- [Task requirements] Your copy of the listing should match it exactly, only without pictures.

────────────────────────────────────────

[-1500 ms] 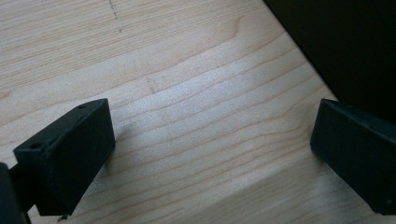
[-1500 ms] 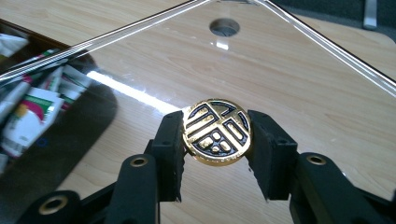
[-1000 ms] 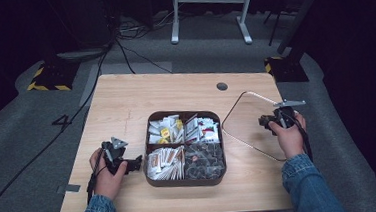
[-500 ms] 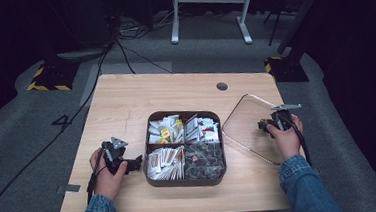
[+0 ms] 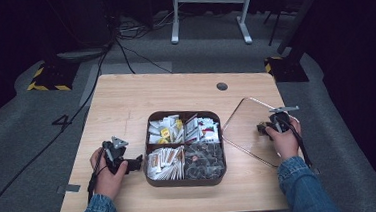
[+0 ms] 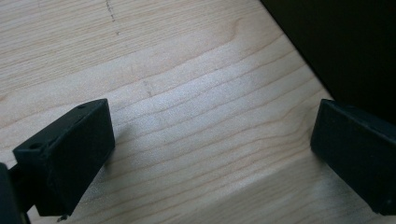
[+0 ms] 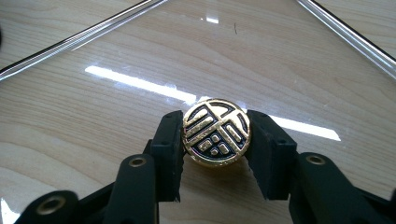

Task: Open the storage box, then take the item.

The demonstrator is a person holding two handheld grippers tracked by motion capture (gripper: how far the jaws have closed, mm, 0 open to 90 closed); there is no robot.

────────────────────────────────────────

- [Solution to the exercise]
[-1500 ms] 
[-1500 ms] 
[-1000 ms] 
[-500 ms] 
[+0 ms] 
[+0 ms] 
[+0 ms] 

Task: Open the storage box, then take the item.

The demonstrator is a person holding two handheld grippers tracked by motion capture (gripper: how far the jaws have closed, mm, 0 open to 90 closed); there is no robot.

Nothing remains to be added to the exercise.